Recorded data Block Start
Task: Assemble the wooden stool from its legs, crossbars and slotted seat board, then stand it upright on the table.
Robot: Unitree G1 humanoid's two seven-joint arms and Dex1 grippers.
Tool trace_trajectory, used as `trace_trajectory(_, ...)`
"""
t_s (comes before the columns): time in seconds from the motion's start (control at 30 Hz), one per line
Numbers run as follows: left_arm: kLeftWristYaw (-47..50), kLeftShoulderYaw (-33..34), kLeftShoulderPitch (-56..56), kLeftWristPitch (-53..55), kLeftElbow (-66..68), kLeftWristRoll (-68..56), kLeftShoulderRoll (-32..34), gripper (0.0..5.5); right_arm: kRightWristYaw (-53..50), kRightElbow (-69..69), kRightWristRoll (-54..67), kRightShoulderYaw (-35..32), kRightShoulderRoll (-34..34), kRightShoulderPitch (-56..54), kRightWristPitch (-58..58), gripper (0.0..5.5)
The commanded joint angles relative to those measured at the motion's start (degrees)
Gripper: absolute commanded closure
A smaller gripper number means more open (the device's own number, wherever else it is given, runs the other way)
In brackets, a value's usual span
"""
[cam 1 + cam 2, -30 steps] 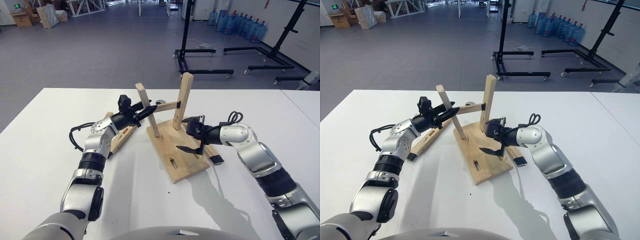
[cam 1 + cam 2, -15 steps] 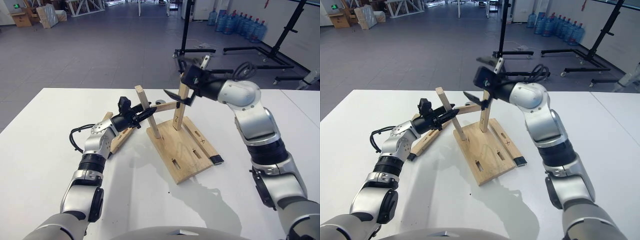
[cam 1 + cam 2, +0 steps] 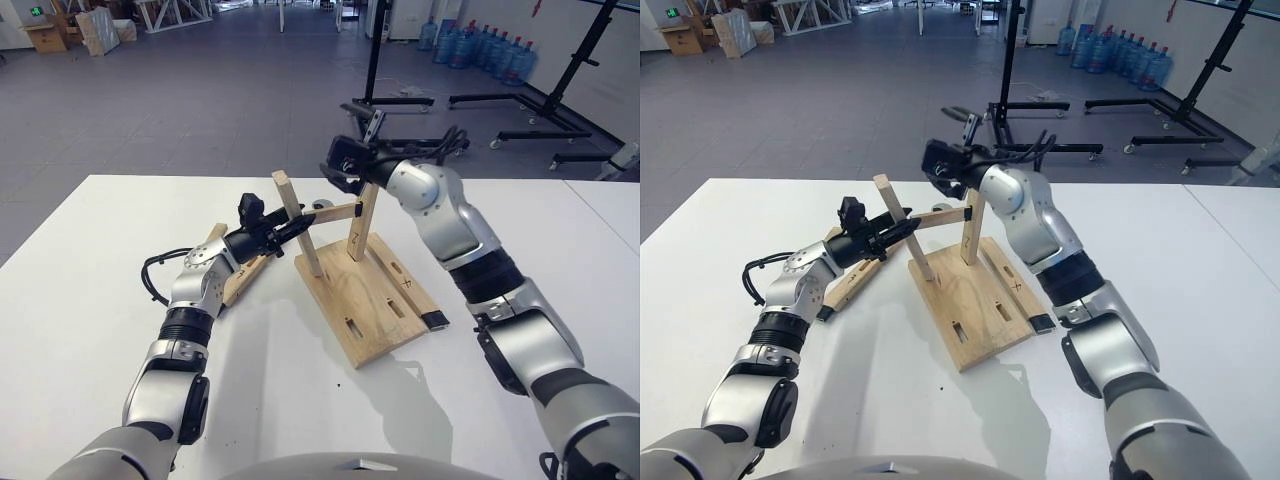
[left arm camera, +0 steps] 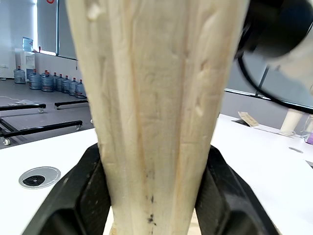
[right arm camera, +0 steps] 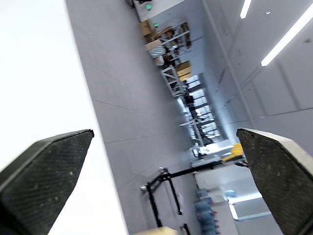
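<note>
The slotted seat board (image 3: 372, 305) lies flat on the white table (image 3: 90, 300). Two legs stand in it, joined by a crossbar (image 3: 336, 211). The left leg (image 3: 299, 225) leans, and my left gripper (image 3: 291, 227) is shut on it; in the left wrist view the leg (image 4: 152, 122) fills the gap between the black fingers (image 4: 80, 196). The right leg (image 3: 360, 226) stands nearly upright. My right gripper (image 3: 337, 172) hovers at that leg's top, covering its end. It is open, its pads (image 5: 46, 169) spread wide with nothing between them.
Spare wooden pieces (image 3: 240, 272) lie on the table to the left of the board, under my left forearm. A small black block (image 3: 436, 320) sits at the board's right corner. A round metal grommet (image 3: 320, 204) is set in the table behind the legs.
My right arm has swung up from beside the board's right edge to the top of the right leg. The left gripper and its leg have stayed put.
</note>
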Motion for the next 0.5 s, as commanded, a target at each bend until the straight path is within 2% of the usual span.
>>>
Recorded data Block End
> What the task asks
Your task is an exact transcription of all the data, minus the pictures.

> Problem solution
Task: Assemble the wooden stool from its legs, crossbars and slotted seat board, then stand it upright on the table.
Robot: Unitree G1 humanoid's two seven-joint arms and Dex1 grippers.
Tool trace_trajectory, used as `trace_trajectory(_, ...)`
"""
t_s (comes before the columns): time in seconds from the motion's start (control at 30 Hz), one per line
Numbers run as follows: left_arm: kLeftWristYaw (-47..50), kLeftShoulderYaw (-33..34), kLeftShoulderPitch (-56..56), kLeftWristPitch (-53..55), kLeftElbow (-66..68), kLeftWristRoll (-68..56), kLeftShoulderRoll (-32..34), gripper (0.0..5.5); right_arm: kRightWristYaw (-53..50), kRightElbow (-69..69), kRightWristRoll (-54..67), kRightShoulderYaw (-35..32), kRightShoulderRoll (-34..34), kRightShoulderPitch (-56..54), kRightWristPitch (-58..58), gripper (0.0..5.5)
The commanded joint angles relative to those measured at the motion's start (degrees)
Gripper: absolute commanded closure
A smaller gripper number means more open (the device's own number, wherever else it is given, runs the other way)
In brackets, a value's usual span
"""
[cam 1 + cam 2, -30 steps] 
[cam 1 + cam 2, -15 steps] 
[cam 1 + cam 2, +0 steps] 
[left arm camera, +0 steps] 
[right arm camera, +0 steps] 
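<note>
The slotted seat board (image 3: 372, 305) lies flat on the white table (image 3: 90, 300). Two legs stand in it, joined by a crossbar (image 3: 336, 211). The left leg (image 3: 299, 225) leans, and my left gripper (image 3: 291, 227) is shut on it; in the left wrist view the leg (image 4: 152, 122) fills the gap between the black fingers (image 4: 80, 196). The right leg (image 3: 360, 226) stands nearly upright. My right gripper (image 3: 337, 172) hovers at that leg's top, covering its end. It is open, its pads (image 5: 46, 169) spread wide with nothing between them.
Spare wooden pieces (image 3: 240, 272) lie on the table to the left of the board, under my left forearm. A small black block (image 3: 436, 320) sits at the board's right corner. A round metal grommet (image 3: 320, 204) is set in the table behind the legs.
My right arm has swung up from beside the board's right edge to the top of the right leg. The left gripper and its leg have stayed put.
</note>
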Motion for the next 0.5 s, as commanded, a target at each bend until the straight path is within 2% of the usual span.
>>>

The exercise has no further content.